O que é grave é que se a realidade supera, em muito, o que tem sido divulgado, fica muito aquém da nossa mais vertiginosa imaginação. Há que ter consciência de que temos apenas conhecimento da ponta do iceberg, daquilo que, após muita filtragem, muita peneira, muita pressão indevida, acaba por sair para a opinião pública sobre as actividades dos gabinetes, dos responsáveis governamentais e dos políticos que os acolitam.

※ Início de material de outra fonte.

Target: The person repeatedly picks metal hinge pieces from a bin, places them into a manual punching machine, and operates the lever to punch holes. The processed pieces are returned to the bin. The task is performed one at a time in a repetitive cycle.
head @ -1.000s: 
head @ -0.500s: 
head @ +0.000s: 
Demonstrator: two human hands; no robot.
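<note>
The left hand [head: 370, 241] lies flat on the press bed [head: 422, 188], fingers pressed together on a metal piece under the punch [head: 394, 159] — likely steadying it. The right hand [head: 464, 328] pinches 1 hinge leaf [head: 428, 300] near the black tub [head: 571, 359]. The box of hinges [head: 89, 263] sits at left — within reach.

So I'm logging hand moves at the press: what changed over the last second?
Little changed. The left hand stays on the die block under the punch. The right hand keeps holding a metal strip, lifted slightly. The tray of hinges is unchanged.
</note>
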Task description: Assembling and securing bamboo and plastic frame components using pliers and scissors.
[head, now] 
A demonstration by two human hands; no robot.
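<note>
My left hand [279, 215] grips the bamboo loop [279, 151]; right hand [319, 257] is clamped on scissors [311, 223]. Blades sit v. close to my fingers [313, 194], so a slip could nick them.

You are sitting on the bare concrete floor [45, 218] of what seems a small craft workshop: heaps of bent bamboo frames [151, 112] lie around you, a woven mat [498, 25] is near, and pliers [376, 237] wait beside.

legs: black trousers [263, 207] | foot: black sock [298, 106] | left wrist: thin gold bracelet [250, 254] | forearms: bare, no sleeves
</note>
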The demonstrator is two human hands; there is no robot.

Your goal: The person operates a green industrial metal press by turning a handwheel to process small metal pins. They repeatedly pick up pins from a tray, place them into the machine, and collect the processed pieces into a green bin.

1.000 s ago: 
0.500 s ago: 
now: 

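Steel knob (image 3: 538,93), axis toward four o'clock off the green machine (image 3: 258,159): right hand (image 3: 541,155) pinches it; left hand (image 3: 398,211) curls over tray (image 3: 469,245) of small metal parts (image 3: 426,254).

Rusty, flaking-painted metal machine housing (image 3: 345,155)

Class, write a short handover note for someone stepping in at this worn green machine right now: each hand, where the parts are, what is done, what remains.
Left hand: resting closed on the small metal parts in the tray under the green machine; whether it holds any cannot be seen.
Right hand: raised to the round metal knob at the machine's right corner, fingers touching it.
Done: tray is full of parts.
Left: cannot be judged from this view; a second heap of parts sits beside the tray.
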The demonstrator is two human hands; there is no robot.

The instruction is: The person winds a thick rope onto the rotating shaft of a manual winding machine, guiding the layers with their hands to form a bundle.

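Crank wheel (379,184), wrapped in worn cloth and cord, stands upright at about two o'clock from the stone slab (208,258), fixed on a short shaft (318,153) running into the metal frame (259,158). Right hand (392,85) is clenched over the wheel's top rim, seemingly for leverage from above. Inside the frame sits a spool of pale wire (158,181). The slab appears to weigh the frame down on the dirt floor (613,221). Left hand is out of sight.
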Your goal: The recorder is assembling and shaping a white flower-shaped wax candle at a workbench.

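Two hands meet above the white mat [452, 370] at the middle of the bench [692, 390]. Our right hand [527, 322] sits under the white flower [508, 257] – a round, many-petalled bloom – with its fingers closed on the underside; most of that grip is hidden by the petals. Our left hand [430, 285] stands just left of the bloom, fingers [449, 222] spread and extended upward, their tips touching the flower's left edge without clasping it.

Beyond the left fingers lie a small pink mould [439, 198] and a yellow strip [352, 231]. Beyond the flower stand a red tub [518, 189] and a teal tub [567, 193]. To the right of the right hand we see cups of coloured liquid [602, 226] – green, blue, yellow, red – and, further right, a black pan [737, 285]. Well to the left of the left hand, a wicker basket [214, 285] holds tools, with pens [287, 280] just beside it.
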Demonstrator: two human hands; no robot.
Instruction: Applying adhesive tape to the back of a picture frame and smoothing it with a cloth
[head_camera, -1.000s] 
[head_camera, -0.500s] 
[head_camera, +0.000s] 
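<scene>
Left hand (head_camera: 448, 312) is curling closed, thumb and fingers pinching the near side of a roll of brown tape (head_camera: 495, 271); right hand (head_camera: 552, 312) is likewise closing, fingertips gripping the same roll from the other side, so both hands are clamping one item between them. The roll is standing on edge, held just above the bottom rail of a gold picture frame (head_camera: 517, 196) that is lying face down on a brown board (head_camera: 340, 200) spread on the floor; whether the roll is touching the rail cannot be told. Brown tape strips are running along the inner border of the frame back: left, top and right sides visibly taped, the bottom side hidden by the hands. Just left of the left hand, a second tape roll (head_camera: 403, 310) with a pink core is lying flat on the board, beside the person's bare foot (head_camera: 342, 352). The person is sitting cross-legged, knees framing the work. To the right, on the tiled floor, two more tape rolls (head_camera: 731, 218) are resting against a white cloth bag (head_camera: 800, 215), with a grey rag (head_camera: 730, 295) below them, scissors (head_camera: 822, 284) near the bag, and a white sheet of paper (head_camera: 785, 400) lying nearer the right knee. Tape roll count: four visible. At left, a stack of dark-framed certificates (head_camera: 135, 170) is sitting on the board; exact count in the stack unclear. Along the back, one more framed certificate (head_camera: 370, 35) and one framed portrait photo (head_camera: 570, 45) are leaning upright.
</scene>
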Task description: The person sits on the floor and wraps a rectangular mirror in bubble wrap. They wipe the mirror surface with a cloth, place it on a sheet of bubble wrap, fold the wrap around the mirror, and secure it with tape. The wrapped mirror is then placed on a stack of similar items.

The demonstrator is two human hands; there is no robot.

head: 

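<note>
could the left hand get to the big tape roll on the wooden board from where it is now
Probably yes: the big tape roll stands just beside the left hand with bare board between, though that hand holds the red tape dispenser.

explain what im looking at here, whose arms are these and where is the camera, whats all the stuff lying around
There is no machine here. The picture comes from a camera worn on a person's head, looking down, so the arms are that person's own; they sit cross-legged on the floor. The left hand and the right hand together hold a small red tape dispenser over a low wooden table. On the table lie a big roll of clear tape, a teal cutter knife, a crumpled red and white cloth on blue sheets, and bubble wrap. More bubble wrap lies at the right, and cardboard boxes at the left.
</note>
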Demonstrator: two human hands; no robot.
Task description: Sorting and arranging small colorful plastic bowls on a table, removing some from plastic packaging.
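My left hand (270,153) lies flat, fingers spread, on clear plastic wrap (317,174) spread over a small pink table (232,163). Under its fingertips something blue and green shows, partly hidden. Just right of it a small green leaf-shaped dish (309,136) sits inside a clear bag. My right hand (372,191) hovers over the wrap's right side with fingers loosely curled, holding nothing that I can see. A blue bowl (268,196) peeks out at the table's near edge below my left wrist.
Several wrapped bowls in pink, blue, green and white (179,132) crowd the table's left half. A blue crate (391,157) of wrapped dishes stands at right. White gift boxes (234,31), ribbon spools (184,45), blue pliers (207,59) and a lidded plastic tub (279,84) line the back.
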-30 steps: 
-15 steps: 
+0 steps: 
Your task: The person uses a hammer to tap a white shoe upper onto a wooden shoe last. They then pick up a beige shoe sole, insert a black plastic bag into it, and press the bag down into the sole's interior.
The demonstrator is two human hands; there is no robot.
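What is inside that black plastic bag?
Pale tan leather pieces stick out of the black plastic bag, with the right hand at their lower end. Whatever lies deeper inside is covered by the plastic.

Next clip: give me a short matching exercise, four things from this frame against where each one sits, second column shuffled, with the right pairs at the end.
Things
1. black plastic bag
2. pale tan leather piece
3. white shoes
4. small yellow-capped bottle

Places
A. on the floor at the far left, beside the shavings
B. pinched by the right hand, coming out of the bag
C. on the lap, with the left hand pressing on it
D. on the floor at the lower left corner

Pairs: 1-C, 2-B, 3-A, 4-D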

Sabermos que é assim dá-nos a medida do desastre a que se chegou, entregues que estamos a quem sofre de algo pior do que o amadorismo: uma incompetência total, aliada a uma absoluta ausência de inteligência e a uma despudorada falta de escrúpulos. É por isto que, nem a brincar, se deve admitir a lavagem da acção governativa de Santana Lopes, como parece estar já a ser tentada.

Monday, January 10, 2005

Caldeirada à moda de Coimbra

No seu artigo de hoje, Graça Franco refere-se, com graça e muita oportunidade, ao custo por aluno no ensino público, segundo dados avançados pelo Governo:4200 euros. Ela própria se refere ao montante como surpreendente, e é-o. Primeiro, porque esse valor exacto nunca tinha sido determinado sem margem para dúvidas, nem era do conhecimento dos próprios serviços do Ministério ( para já não falar de que à volta desse desconhecimento circulavam algumas das piadas mais saborosas do ME) ; depois, porque o custo por aluno varia consoante os níveis de ensino, e todos os valores de referência que se conheciam, até há muito pouco tempo, eram significativamente inferiores ao agora revelado.
O que levaria o Governo a avançar tão diligentemente com esta prestimosa e surpreendente informação?
O artigo acaba por dar a resposta.
Com tão relevante informação, podem os colégios com contrato de associação berrar que estão a ser mal pagos e exigir uma actualização do financiamento que estão a receber do Estado; podem os interessados (e são tantos!) defender que o Estado poupa se reconhecer, de uma vez por todas, o direito de aprender e de ensinar, leia-se, se der 4200 euros a cada família e a deixar escolher a escola (privada, claro!) em que quer colocar as suas crianças, libertando uns quantos empresários do ensino privado do pesadelo de assegurar a sobrevivência dos seus estabelecimentos.
Não foi em vão que os interesses das escolas privadas conseguiram instalar-se no Ministério da Educação, com esta equipa governativa. Em pouco tempo conseguiram o que se propunham: fazer os jeitos aos amigos todos. Nem que para isso tivesse sido preciso colocar sete mil professores a mais no sistema!